■ What you will do
In the records, each line holding "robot" must be reported.

>>>>>

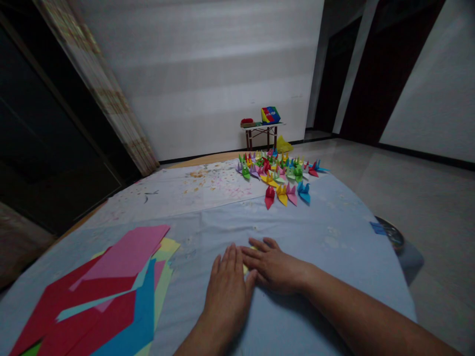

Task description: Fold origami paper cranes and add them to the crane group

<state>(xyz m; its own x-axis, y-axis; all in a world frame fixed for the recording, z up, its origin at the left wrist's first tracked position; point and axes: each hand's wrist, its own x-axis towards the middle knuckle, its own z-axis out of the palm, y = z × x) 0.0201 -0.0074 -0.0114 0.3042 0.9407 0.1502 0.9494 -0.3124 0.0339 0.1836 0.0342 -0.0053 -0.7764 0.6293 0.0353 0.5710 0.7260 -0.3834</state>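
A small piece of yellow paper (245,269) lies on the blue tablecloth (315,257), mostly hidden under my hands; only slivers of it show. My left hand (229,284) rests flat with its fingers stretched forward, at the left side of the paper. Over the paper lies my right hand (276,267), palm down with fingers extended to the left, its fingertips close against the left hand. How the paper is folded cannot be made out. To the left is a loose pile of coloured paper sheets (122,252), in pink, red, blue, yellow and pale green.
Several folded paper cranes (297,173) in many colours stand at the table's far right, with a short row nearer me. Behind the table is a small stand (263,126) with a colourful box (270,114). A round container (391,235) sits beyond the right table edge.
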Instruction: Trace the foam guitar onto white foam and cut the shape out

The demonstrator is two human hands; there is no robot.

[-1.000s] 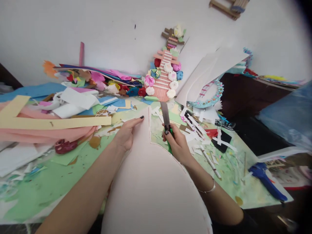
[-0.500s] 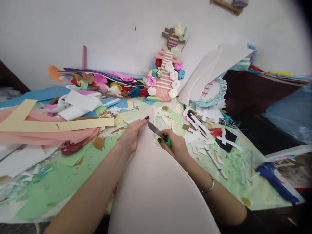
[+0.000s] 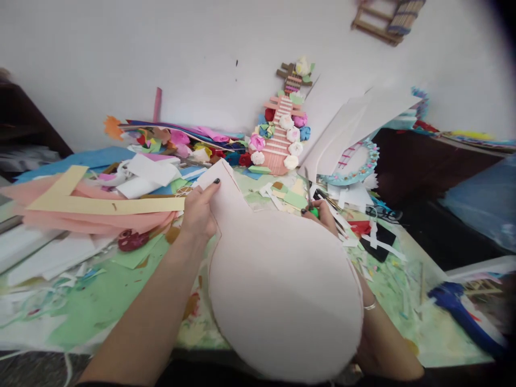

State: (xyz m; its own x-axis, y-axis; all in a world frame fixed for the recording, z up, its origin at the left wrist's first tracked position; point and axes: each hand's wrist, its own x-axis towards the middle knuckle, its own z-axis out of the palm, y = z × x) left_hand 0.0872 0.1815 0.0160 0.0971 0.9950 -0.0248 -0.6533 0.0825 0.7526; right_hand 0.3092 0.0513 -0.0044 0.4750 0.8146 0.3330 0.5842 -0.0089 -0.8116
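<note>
A pale board cutout (image 3: 282, 279) with a broad rounded body and a narrow neck is held up in front of me. My left hand (image 3: 199, 209) is closed on the neck's left edge, thumb flat on the face. Thin reddish lines run along the neck and parts of the rim. Right of the board, my right hand (image 3: 324, 215) grips a box cutter (image 3: 313, 212) with a green and black handle. Its blade points upward, apart from the board. Part of my right forearm is hidden behind the board.
A guitar-shaped decoration with paper flowers (image 3: 280, 134) leans on the wall. Paper scraps and a long cream strip (image 3: 133, 205) lie at left. A blue glue gun (image 3: 463, 312) lies near the right table edge, by a black phone-like slab (image 3: 379, 243).
The board has turned and its neck now tilts left, showing the whole round body. My right hand has drawn the box cutter away from the neck to the right.
</note>
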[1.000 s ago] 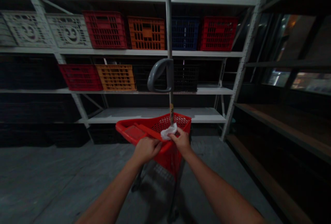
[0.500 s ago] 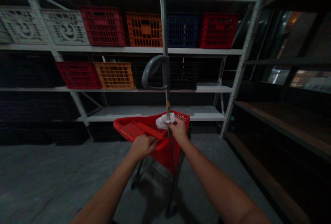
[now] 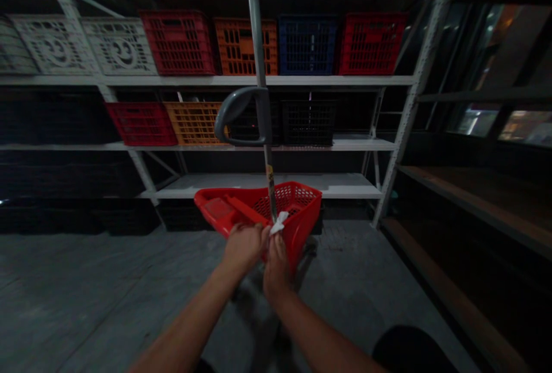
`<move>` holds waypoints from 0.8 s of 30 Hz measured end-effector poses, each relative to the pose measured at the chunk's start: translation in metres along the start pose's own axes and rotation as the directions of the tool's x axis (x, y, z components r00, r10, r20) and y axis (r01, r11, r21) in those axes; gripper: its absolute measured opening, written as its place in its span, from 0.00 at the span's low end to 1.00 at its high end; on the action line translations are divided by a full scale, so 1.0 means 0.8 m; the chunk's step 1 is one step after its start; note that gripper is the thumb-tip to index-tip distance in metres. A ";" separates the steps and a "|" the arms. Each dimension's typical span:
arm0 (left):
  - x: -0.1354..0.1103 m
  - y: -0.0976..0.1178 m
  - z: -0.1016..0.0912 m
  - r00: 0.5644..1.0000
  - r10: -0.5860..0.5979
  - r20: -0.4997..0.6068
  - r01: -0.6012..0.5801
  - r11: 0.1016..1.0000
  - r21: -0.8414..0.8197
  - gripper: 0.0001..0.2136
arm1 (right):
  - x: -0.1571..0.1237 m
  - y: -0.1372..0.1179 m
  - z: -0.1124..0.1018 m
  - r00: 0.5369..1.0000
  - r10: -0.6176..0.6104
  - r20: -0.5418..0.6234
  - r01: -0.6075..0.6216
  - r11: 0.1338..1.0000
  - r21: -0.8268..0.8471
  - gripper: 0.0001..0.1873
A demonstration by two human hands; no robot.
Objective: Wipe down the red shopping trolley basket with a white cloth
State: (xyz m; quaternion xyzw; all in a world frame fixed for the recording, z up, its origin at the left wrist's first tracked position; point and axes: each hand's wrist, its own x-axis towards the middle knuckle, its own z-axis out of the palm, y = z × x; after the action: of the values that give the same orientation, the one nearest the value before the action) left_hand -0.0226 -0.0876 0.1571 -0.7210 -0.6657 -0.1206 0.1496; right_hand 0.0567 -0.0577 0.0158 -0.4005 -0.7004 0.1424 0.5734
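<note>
In front of me stands a red plastic shopping cart (image 3: 308,212) with a perforated basket. A metal pole (image 3: 255,22) rises from it, fitted with a grey loop handle (image 3: 265,117). My left hand (image 3: 245,246) is closed over the cart's near rim. Beside it, my right hand (image 3: 277,269) pinches a crumpled white cloth or tissue (image 3: 280,222) against the rim near the foot of the pole. The fingertips of both hands are close together there. Part of the near rim is hidden behind my hands.
White metal shelving (image 3: 207,81) spans the background, carrying red, orange, blue, white and black crates, among them an orange crate (image 3: 246,45). Dark wooden shelves (image 3: 470,189) run along the right side. The grey concrete floor (image 3: 86,292) lies around the cart.
My right hand has brought the white cloth down from the pole to the near rim, beside my left hand. The pole and handle now appear further left and tilted.
</note>
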 end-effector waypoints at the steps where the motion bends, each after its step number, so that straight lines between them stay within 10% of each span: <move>1: -0.001 0.009 0.004 0.999 -0.053 0.008 0.053 0.998 0.018 0.27 | 0.001 0.002 0.002 1.000 -0.016 0.006 0.016 1.000 -0.003 0.28; 6: 0.002 0.022 0.017 0.992 -0.119 -0.030 0.120 0.990 0.067 0.30 | 0.028 0.023 -0.004 0.995 0.075 -0.059 -0.076 0.997 -0.016 0.26; 16: -0.009 0.005 0.009 0.994 -0.106 -0.005 0.106 0.986 0.128 0.29 | 0.013 0.006 -0.004 0.989 -0.138 -0.055 0.138 0.990 0.000 0.26; 24: -0.023 -0.002 0.002 0.996 -0.079 -0.028 0.082 0.986 0.142 0.26 | 0.072 0.053 -0.053 0.991 0.115 0.073 -0.098 0.975 -0.199 0.24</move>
State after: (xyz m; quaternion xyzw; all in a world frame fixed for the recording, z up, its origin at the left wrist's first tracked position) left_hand -0.0259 -0.1040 0.1490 -0.6794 -0.6996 -0.0865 0.2035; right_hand 0.1111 0.0001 0.0408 -0.4855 -0.7118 0.1203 0.4931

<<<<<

■ Worked solution
The demonstrator is two human hands; there is no robot.
A demonstration by two human hands; no robot.

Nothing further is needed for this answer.